Each line of the material must reappear unchanged in the answer.

···

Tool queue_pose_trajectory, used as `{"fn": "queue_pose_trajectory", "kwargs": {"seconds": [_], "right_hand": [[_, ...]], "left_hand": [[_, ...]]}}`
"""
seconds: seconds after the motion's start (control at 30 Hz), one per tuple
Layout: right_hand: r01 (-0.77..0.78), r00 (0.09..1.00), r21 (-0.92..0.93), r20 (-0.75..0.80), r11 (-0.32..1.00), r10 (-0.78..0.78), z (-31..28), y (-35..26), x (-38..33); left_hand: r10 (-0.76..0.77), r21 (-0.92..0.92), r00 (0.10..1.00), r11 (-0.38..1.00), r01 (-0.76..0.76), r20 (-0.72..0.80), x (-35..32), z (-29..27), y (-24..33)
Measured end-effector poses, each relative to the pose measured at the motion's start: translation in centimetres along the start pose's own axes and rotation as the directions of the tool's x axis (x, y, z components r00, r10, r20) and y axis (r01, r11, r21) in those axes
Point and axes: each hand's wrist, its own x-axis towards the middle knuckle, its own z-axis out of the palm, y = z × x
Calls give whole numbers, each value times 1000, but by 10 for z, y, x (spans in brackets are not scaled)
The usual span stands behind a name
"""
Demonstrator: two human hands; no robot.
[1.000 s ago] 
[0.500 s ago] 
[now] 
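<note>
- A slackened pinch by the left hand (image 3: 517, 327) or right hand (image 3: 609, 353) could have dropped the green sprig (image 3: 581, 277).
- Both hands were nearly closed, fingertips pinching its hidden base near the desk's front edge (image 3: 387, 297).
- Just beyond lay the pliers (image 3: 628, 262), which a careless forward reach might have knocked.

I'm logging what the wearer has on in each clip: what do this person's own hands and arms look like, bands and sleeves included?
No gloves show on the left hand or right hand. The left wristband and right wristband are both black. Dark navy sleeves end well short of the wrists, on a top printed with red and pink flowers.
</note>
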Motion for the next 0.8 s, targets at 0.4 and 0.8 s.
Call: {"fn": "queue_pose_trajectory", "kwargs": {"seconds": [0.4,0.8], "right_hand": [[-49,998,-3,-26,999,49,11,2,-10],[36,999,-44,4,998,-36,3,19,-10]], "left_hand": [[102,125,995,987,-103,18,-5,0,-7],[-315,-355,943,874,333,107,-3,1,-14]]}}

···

## Result of the task
Tool queue_pose_trajectory, used as `{"fn": "queue_pose_trajectory", "kwargs": {"seconds": [_], "right_hand": [[_, ...]], "left_hand": [[_, ...]]}}`
"""
seconds: seconds after the motion's start (control at 30 Hz), one per tuple
Layout: right_hand: r01 (-0.77..0.78), r00 (0.09..1.00), r21 (-0.92..0.93), r20 (-0.75..0.80), r11 (-0.32..1.00), r10 (-0.78..0.78), z (-31..28), y (-35..26), x (-38..33); left_hand: r10 (-0.76..0.77), r21 (-0.92..0.92), r00 (0.10..1.00), r11 (-0.38..1.00), r01 (-0.76..0.76), r20 (-0.72..0.80), x (-35..32), z (-29..27), y (-24..33)
Measured end-effector poses, each relative to the pose measured at the motion's start: translation in centimetres along the start pose's own axes and rotation as the directions of the tool's x axis (x, y, z components r00, r10, r20) and y axis (r01, r11, r21) in those axes
Point and axes: each hand's wrist, its own x-axis towards the middle knuckle, its own z-axis out of the palm, y = z × x
Calls give whole numbers, each value times 1000, but by 10 for z, y, x (spans in brackets are not scaled)
The usual span stands behind a name
"""
Demonstrator: two human hands; no robot.
[1.000 s ago] 
[0.500 s ago] 
[now] 
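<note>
- A slackened pinch by the left hand (image 3: 517, 327) or right hand (image 3: 609, 353) could have dropped the green sprig (image 3: 581, 277).
- Both hands were nearly closed, fingertips pinching its hidden base near the desk's front edge (image 3: 387, 297).
- Just beyond lay the pliers (image 3: 628, 262), which a careless forward reach might have knocked.

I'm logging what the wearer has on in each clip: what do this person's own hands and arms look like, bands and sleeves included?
No gloves show on the left hand or right hand. The left wristband and right wristband are both black. Dark navy sleeves end well short of the wrists, on a top printed with red and pink flowers.
</note>
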Motion for the next 0.8 s, targets at 0.4 and 0.8 s.
Call: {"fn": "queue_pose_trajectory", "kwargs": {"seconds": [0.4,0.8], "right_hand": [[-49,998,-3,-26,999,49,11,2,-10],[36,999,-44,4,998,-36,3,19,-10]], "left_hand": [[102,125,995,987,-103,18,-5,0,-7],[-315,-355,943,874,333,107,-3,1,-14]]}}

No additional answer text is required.